_What is needed_:
Copy each line of the material in which the word "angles" appears.

_Supplied entries_:

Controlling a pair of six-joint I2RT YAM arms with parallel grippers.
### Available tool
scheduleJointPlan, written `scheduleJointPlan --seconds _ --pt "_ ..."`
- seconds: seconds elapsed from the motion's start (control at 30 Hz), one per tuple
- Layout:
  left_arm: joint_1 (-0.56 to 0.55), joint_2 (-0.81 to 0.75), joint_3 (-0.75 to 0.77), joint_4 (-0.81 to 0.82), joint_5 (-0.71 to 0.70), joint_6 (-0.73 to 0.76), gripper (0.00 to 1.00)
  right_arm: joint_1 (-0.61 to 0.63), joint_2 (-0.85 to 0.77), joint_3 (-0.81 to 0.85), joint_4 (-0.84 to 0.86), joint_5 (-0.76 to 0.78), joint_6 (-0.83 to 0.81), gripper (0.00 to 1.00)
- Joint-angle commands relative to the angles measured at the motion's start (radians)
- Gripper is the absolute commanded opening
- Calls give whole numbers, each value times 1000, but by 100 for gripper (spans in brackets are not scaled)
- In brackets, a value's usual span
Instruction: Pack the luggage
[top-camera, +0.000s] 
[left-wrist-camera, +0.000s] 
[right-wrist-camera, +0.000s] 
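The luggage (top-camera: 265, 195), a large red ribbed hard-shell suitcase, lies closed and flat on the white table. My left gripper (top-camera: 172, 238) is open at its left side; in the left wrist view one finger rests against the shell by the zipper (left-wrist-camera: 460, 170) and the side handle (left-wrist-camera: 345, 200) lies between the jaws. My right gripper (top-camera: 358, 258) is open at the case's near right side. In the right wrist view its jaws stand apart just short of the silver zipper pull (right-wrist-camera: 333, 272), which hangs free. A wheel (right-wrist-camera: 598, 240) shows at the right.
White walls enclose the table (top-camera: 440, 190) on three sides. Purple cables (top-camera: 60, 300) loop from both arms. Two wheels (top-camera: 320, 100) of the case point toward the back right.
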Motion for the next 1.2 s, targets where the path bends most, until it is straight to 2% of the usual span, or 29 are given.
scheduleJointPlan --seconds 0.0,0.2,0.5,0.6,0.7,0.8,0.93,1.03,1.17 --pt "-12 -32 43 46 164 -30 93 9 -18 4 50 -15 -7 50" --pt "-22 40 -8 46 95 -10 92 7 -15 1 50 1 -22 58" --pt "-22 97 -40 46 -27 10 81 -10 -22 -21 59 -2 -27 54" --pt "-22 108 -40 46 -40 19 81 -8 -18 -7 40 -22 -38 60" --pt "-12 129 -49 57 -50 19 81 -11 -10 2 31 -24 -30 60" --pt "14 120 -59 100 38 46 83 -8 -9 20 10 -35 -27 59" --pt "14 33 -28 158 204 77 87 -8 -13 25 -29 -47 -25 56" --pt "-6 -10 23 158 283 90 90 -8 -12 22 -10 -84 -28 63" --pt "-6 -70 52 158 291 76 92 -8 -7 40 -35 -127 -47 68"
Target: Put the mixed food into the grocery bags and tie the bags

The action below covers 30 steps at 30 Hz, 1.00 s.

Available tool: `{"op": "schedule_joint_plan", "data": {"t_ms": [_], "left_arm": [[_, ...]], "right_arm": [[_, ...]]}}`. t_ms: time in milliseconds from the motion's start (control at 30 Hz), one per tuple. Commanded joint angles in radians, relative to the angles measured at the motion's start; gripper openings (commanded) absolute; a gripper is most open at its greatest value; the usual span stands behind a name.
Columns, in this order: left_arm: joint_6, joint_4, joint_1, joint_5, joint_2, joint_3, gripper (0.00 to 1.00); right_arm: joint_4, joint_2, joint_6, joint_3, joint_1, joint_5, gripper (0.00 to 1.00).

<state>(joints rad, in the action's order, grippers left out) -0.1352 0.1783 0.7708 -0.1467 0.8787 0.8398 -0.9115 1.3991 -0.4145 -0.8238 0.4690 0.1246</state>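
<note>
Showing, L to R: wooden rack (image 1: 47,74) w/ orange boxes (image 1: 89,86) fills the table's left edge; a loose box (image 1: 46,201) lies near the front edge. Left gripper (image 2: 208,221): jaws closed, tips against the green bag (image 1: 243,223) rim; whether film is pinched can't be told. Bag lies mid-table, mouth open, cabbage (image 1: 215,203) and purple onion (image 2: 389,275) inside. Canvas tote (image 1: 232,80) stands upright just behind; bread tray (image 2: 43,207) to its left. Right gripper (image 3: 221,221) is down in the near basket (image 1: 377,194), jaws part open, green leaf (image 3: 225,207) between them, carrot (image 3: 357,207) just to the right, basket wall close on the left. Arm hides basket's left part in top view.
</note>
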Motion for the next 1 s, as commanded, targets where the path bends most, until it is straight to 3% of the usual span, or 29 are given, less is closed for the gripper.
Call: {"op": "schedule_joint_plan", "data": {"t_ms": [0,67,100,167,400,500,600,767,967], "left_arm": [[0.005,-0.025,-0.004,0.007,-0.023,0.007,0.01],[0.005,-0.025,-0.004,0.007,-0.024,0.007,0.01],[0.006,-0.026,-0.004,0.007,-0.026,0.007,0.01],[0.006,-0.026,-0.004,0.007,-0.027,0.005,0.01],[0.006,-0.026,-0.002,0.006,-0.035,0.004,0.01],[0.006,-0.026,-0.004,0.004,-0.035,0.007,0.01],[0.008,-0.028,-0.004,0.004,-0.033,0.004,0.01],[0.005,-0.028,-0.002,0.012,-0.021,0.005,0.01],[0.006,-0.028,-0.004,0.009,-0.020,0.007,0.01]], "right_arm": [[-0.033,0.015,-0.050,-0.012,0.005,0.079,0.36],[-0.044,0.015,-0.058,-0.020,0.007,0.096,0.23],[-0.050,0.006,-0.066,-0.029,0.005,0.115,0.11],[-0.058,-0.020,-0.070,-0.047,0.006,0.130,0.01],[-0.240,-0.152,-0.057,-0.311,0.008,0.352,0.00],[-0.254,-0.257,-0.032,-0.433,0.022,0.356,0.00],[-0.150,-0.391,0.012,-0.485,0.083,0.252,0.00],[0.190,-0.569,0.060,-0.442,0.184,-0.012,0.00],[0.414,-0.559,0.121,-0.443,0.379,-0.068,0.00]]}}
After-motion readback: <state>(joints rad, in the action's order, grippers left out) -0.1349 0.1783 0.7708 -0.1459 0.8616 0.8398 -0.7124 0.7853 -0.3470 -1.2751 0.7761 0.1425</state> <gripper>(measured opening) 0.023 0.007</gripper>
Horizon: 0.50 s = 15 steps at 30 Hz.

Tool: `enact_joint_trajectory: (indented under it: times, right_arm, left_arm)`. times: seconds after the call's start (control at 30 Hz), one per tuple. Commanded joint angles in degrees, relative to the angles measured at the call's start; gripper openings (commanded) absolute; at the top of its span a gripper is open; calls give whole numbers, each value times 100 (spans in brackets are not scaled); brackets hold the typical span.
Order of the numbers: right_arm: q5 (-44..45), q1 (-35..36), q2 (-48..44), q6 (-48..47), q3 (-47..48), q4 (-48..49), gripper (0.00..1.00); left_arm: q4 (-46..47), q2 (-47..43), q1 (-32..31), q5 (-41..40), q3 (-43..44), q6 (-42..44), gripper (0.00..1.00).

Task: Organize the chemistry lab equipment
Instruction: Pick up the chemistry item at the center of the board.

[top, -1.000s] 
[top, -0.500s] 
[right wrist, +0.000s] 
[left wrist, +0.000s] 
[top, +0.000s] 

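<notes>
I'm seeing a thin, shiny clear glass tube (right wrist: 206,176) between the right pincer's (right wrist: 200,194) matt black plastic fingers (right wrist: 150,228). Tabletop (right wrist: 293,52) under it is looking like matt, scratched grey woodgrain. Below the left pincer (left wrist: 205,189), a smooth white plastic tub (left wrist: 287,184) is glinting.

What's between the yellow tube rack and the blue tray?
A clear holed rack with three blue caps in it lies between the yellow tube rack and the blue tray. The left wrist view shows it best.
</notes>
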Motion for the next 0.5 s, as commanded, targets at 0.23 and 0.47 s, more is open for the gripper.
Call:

_Final answer_:
- Joint-angle commands relative to the angles measured at the motion's start (radians)
Available tool: `{"op": "schedule_joint_plan", "data": {"t_ms": [_], "left_arm": [[_, ...]], "right_arm": [[_, ...]]}}`. t_ms: time in milliseconds from the motion's start (control at 30 Hz), one per tuple. Commanded joint angles in radians, relative to the angles measured at the motion's start; gripper openings (commanded) absolute; a gripper is most open at its greatest value; the usual span stands behind a name.
Tool: `enact_joint_trajectory: (indented under it: times, right_arm, left_arm)`. times: seconds after the call's start (control at 30 Hz), one per tuple. Commanded joint angles in degrees, relative to the angles measured at the call's start; gripper openings (commanded) absolute; at the top of its span a gripper is open; calls give whole numbers, each value times 100 (spans in brackets are not scaled); brackets hold the typical span.

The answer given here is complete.